TY: - type if last match was YES
TN: - type if last match was NO
TE: - type if error flag is true
T(exp): - type if expression is true
The expression is evaluated, if it is true (non zero) then the statement is
executed, otherwise it is skipped.
TC: - type if previous expression was true
Tn: - type if accept counter=n
n may be a number from l to 9. Type if n is equal to the accept counter. The
accept counter is a value which tells how many times the last accept has been
executed in a row.
Any number of conditionals may be appended to the op-code. All must be true
for the statement to be executed. If any conditional is found to be false,
the remainder of the statement is skipped over, and execution continues with
the next statement in line.
EXAMPLE 1: Y and N conditions to test a student response for correct or
incorrect.
T:How many feet in a yard?
A:
M:three
TY:Correct
TN:Incorrect
EXAMPLE 2: Conditional expression and C condition to re-test same condition.
T(TRY < LIMIT): No, look at this.
JC: REVIEW
EXAMPLE 3: Conditional expression used to create a loop to print digits 1
through 9.
C: I=1
*LOOP TH:#I,
C:I=I+1
J(I<10):LOOP
EXAMPLE 4: N and digit condition used in combination to give successive
hints.
T:What do we call an 8 sided figure?
A:
M:octagon
TY:Right
TN1:Hint: A STOP sign is one.
TN2:Hint: An octopus has eight arms.
TN3:That's your third wrong try.
EXAMPLE 5: E condition used as a check for a numeric answer.
T:What is 4+5?
A: #N
TE:Please type a number.
JE:@A
M:9
TY:Right.
See also: MATCH, ACCEPT
ACCEPT - input student response
A:
A: $variable$ #variable
AH:
AJ:
AS:
AX:
ACCEPT is used to input a student response. When the ACCEPT is
encountered, PILOT waits for the student to enter an answer. The student
types a response followed by the Enter key. While typing the response, the
student can use the Backspace key to correct typing errors. The response is
automatically edited per the space and case options last set on a PROBLEM
statement. These options can be used to convert answers to all upper or all
lower case, or to remove spaces from the answer. The edited response is then
placed in the system variable %B, also called the answer buffer.
Characters typed by the student are displayed on the screen.
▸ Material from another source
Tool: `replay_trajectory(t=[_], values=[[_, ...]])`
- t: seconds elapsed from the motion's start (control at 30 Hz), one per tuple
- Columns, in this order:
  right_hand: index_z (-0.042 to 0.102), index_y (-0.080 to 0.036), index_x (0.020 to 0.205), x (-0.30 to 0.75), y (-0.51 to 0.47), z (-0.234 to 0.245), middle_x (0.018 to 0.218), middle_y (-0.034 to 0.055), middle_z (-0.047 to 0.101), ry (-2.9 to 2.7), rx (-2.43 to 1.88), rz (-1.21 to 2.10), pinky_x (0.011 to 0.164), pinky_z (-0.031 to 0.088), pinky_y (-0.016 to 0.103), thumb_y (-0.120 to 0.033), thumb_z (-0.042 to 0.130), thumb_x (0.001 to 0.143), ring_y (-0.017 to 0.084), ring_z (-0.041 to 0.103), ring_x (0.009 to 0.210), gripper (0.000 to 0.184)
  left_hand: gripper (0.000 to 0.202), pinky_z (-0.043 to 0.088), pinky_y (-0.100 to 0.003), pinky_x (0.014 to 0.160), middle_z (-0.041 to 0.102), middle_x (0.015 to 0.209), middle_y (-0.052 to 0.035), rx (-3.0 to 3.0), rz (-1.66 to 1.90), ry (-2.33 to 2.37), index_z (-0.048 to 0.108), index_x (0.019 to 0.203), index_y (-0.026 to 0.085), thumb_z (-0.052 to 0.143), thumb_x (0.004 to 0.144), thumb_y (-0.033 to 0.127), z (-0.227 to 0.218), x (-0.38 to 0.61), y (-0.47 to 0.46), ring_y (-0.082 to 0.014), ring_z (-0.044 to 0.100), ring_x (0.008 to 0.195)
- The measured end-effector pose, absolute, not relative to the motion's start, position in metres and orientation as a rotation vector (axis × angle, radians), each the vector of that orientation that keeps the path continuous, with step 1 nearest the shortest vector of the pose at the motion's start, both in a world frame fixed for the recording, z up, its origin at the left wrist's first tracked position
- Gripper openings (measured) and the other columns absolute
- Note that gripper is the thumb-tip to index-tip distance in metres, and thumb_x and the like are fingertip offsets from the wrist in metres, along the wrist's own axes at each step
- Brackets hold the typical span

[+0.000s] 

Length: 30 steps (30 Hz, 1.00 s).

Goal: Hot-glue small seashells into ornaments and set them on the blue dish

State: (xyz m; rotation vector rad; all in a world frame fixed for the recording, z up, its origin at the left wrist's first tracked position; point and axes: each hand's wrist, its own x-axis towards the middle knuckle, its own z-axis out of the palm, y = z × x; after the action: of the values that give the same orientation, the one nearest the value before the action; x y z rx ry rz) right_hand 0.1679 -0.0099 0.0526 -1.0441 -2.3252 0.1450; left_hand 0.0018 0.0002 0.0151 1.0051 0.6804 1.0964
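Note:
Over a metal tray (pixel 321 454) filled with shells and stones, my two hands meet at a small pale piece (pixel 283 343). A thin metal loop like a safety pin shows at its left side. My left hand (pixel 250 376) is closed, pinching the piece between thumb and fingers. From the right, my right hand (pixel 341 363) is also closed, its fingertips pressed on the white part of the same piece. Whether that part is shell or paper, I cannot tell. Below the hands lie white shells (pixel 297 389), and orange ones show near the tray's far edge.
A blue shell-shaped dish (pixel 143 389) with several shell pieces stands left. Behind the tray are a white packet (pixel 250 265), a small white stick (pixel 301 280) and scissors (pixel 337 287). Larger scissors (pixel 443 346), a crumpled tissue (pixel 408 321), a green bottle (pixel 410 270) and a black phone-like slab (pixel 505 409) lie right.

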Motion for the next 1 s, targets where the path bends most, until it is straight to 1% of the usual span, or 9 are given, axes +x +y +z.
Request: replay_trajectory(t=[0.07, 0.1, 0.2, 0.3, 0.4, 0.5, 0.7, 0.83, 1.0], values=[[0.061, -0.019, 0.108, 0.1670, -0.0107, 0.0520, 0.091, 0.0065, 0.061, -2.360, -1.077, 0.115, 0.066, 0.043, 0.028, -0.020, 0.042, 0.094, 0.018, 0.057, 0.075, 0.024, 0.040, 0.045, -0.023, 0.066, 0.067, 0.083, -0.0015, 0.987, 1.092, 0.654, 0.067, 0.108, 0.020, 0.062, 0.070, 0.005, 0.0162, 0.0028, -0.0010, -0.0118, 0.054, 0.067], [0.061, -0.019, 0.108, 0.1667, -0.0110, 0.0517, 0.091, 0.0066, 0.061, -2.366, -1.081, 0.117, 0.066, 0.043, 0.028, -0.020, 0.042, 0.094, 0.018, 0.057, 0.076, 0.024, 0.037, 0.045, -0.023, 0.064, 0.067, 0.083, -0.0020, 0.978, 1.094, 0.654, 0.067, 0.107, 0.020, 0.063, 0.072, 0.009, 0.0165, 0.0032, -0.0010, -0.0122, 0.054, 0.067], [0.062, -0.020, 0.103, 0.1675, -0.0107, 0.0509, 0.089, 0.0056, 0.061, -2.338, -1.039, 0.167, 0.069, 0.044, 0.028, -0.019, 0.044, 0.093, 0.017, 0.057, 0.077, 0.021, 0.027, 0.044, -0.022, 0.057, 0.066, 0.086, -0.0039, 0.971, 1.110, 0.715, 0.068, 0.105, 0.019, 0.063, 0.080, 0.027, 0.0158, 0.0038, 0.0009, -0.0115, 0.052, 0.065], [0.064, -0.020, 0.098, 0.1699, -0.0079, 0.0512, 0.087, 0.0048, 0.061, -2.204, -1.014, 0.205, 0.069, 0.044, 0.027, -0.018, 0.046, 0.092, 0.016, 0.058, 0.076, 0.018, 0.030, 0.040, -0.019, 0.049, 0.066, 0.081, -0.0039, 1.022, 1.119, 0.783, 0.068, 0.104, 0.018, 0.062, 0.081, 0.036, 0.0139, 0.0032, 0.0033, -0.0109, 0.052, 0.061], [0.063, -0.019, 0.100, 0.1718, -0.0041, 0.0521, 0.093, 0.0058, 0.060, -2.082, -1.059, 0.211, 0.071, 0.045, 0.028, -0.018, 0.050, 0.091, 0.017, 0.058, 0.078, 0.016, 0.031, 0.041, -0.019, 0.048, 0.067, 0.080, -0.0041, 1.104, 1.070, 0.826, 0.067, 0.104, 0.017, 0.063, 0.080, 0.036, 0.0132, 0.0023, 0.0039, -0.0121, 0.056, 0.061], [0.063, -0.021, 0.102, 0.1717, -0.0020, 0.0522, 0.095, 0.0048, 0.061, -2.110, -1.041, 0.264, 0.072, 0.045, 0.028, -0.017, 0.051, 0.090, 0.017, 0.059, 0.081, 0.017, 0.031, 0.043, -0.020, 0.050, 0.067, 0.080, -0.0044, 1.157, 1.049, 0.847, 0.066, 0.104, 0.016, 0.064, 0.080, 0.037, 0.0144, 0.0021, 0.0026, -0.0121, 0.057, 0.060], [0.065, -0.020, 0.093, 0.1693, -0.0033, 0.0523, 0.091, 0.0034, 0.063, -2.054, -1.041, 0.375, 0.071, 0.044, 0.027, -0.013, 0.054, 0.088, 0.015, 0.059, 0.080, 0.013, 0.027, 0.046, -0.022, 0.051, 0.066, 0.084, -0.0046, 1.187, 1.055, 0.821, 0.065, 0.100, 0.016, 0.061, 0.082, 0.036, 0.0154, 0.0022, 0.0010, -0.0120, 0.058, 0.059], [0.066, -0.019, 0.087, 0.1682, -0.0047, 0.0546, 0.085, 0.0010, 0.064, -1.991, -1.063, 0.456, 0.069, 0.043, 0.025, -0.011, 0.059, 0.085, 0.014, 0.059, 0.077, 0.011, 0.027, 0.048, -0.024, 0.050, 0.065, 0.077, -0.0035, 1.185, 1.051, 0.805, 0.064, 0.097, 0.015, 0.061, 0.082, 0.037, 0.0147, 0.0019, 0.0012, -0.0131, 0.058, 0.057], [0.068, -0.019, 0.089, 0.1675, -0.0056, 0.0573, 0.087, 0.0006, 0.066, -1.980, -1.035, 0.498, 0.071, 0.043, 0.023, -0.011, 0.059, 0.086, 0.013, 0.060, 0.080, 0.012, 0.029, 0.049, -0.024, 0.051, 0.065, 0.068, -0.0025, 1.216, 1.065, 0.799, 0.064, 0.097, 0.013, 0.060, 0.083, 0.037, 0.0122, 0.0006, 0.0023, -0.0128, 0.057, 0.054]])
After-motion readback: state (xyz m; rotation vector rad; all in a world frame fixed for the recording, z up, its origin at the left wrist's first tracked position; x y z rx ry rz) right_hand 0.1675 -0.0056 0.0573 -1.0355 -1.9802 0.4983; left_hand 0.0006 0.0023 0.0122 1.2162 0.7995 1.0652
When the
student pushes the Enter key to end the response, the cursor is moved to the
start of the next line. However, if the H (hang) modifier is added to the
ACCEPT statement then the cursor is left hanging at the end of the student
response.
ANSWER LENGTH LIMIT
Unless otherwise specified, the student answer is limited to a maximum of 80
characters. The An option of the PROBLEM statement can be used to set the
answer length limit to any value from 1 to 256 characters. The answer length
limit can not be set to a value greater than 256 characters.
ACCEPT SINGLE
The S (single) modifier appended to the ACCEPT (AS:) limits the response to
one keystroke regardless of the current response length limit. When the S
modifier is appended to the ACCEPT, no editing of the value is done; it is
placed in the answer buffer as a one character string.
USE OF KEYBOARD TYPE-AHEAD
Unless the program indicates otherwise, the student can not type the answer
prior to the program reaching the ACCEPT statement. The J modifier (AJ:)
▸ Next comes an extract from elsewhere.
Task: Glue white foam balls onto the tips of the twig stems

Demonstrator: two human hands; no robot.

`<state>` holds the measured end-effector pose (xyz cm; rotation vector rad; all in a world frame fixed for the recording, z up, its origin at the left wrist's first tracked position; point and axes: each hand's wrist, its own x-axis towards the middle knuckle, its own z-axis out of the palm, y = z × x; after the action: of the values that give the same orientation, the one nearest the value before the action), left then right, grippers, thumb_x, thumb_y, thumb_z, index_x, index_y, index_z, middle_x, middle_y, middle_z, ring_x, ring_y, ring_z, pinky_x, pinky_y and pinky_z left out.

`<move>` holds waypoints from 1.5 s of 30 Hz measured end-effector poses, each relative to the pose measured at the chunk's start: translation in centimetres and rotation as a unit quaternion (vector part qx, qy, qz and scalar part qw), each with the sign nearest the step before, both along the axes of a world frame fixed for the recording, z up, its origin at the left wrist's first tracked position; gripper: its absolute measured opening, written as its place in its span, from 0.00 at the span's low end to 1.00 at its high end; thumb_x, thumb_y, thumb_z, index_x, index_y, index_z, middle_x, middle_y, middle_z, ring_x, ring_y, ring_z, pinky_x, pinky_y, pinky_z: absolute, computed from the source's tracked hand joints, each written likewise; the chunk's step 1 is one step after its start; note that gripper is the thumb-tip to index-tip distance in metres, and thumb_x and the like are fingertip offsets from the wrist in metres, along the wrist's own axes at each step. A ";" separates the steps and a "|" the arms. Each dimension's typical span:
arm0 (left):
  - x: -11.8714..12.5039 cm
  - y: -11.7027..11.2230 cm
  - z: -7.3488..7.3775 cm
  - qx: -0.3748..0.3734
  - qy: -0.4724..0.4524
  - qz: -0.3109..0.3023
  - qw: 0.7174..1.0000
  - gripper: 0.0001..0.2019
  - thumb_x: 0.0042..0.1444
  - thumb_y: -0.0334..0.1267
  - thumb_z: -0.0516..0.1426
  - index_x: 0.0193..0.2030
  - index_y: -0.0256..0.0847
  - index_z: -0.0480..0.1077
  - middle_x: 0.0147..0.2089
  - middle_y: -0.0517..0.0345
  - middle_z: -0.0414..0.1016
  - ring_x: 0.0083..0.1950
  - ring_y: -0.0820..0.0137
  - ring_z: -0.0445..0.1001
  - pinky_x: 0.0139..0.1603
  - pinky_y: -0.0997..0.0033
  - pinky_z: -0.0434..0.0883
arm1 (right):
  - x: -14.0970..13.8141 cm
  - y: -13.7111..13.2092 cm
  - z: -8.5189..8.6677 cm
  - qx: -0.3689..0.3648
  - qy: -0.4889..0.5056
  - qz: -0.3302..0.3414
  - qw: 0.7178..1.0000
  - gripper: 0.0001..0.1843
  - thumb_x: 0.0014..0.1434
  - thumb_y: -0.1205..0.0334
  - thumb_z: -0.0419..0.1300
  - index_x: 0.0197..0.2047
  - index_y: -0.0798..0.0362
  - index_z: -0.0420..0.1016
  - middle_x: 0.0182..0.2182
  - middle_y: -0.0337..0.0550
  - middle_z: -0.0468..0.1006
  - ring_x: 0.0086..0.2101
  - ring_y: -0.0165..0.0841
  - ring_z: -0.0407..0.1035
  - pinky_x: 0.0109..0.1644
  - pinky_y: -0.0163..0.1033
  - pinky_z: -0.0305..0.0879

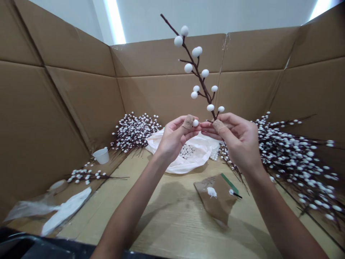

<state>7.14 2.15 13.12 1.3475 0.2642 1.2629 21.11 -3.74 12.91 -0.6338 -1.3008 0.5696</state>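
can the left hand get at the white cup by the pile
Probably yes: the left hand, raised and holding a white berry, has open air to the white cup, passing above the plastic bag.

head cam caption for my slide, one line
Left hand pinches a white bud while right hand holds up a budded branch between cardboard walls

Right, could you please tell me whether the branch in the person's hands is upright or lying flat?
Upright: the white berry branch rises from between the left hand and right hand, its tip leaning slightly left.
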 end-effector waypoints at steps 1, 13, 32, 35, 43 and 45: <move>0.2 -0.1 0.0 -0.004 -0.013 -0.006 1.000 0.09 0.51 0.39 0.65 0.33 0.35 0.74 0.32 0.59 0.76 0.35 0.76 0.76 0.45 0.74 0.73 | 0.0 -0.1 0.0 0.007 -0.007 -0.013 1.000 0.06 0.57 0.60 0.62 0.32 0.53 0.72 0.28 0.41 0.80 0.32 0.33 0.78 0.41 0.41 0.78; 0.9 -1.0 0.0 -0.055 -0.067 -0.014 0.996 0.04 0.53 0.32 0.63 0.33 0.34 0.79 0.40 0.53 0.80 0.40 0.72 0.78 0.55 0.72 0.72 | 0.6 -0.2 -0.1 0.058 -0.086 -0.087 0.991 0.05 0.58 0.62 0.60 0.32 0.54 0.72 0.29 0.41 0.78 0.31 0.33 0.77 0.37 0.39 0.77; 1.5 -1.0 -0.4 -0.116 -0.109 -0.002 0.987 0.02 0.50 0.28 0.63 0.32 0.36 0.78 0.35 0.57 0.80 0.47 0.70 0.77 0.58 0.71 0.69 | 0.2 -0.3 0.1 0.041 -0.048 -0.044 0.997 0.04 0.57 0.65 0.61 0.30 0.54 0.72 0.30 0.42 0.80 0.34 0.34 0.78 0.43 0.40 0.79; 1.4 -1.0 -0.5 -0.106 -0.104 -0.003 0.989 0.02 0.50 0.29 0.64 0.32 0.36 0.78 0.35 0.58 0.80 0.48 0.69 0.77 0.58 0.70 0.68 | 0.3 -0.3 0.1 0.044 -0.055 -0.053 0.996 0.04 0.57 0.64 0.61 0.31 0.54 0.72 0.29 0.43 0.80 0.34 0.35 0.78 0.42 0.40 0.78; 1.4 -0.8 -0.8 -0.068 -0.094 -0.007 0.993 0.04 0.48 0.31 0.66 0.33 0.38 0.79 0.35 0.58 0.80 0.45 0.70 0.77 0.57 0.69 0.68 | 0.4 -0.1 0.0 0.043 -0.069 -0.063 0.995 0.05 0.57 0.62 0.62 0.31 0.54 0.72 0.31 0.42 0.80 0.34 0.34 0.78 0.43 0.41 0.78; 1.4 -0.8 -0.8 -0.062 -0.088 -0.004 0.994 0.04 0.48 0.32 0.66 0.33 0.38 0.79 0.36 0.58 0.80 0.46 0.69 0.77 0.58 0.69 0.67 | 0.4 -0.1 0.0 0.045 -0.075 -0.067 0.994 0.06 0.57 0.62 0.62 0.31 0.54 0.72 0.30 0.42 0.80 0.34 0.34 0.78 0.42 0.41 0.78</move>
<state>8.52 1.39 12.29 1.1239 0.2108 1.3275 21.51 -3.87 12.89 -0.6931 -1.4037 0.3563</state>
allows type-ahead to be used for this ACCEPT. With type-ahead enabled, keys
pushed prior to the ACCEPT statement "count" as part of the reply.
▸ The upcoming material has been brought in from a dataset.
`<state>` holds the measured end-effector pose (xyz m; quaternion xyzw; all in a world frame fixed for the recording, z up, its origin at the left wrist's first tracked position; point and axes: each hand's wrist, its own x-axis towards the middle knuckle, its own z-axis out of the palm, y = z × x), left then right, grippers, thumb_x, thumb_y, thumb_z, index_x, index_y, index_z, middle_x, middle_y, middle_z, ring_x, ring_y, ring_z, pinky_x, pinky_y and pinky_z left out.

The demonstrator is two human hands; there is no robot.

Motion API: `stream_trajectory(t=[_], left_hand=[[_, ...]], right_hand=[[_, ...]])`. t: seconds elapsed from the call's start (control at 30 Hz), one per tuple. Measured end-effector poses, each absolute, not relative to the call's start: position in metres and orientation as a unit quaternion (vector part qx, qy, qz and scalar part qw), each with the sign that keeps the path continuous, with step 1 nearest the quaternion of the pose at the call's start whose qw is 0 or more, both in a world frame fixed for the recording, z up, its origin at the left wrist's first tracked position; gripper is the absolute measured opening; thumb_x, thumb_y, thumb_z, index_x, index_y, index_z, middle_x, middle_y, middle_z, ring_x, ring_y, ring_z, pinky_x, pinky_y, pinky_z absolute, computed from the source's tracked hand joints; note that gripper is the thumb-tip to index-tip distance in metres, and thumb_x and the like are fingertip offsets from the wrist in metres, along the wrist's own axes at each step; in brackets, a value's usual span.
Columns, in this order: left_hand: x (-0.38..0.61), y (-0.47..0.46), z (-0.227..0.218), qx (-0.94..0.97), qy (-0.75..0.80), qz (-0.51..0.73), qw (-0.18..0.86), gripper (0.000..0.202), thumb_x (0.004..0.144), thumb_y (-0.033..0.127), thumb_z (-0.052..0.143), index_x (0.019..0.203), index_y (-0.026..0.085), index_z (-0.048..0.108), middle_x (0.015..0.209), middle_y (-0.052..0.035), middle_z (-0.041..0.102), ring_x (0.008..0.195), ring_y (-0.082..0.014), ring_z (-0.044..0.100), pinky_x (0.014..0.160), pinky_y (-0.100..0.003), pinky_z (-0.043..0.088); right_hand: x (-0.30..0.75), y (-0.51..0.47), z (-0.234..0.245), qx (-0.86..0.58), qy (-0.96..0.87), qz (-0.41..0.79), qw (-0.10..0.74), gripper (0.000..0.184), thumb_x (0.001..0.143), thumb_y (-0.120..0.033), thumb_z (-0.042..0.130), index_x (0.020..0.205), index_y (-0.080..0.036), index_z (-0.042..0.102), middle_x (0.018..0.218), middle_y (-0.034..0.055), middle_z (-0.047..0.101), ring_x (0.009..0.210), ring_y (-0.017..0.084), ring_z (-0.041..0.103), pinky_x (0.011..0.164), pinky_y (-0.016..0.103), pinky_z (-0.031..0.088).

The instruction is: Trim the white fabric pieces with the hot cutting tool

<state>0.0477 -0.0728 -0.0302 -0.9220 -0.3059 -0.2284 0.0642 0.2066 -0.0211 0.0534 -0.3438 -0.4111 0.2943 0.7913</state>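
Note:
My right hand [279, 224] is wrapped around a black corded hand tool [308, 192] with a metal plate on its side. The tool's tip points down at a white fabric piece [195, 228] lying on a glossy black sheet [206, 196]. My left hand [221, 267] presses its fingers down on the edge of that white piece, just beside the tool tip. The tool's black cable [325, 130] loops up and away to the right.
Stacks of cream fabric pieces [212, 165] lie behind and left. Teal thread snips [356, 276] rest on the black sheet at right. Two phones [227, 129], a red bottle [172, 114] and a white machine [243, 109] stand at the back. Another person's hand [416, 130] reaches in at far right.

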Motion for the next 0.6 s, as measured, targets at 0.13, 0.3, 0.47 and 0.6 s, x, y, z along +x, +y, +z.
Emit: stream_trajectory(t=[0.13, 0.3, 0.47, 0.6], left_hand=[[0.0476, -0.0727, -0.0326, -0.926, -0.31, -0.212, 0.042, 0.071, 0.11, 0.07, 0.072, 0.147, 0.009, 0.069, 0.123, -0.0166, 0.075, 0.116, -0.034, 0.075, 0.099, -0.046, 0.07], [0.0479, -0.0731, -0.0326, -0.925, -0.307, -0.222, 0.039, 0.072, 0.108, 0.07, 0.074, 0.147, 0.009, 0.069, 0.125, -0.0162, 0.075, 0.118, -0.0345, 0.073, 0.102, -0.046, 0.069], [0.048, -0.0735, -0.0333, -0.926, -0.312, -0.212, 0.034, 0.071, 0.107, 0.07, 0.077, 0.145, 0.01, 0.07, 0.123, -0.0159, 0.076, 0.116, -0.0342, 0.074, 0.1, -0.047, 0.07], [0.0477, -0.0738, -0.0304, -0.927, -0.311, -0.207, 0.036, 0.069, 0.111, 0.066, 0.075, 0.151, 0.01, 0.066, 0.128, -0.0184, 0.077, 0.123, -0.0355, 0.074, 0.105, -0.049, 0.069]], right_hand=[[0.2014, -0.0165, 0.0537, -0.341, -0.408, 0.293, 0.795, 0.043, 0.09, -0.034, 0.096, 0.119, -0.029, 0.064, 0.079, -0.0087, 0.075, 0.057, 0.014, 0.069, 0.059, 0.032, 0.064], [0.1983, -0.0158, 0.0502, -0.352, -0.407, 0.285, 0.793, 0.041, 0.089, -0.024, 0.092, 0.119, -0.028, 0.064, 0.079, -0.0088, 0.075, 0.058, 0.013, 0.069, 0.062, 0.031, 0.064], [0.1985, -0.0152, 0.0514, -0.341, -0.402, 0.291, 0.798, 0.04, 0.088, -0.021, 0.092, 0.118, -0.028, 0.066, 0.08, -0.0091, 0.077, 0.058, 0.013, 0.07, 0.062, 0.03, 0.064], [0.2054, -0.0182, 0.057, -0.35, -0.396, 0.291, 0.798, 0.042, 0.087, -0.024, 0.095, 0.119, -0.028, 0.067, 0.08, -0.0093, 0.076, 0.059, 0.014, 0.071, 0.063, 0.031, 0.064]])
INPUT OF SPECIAL CHARACTERS
Input characters in the range of ascii 32 to 255 are accepted as input data.
The normal Ascii character set consists of characters from 32 to 127. The
characters in the range 128 to 255 are used for the text mode extended
character set, and for user-defined characters. Appendix A contains a
complete list of the standard codes generated by each keyboard combination.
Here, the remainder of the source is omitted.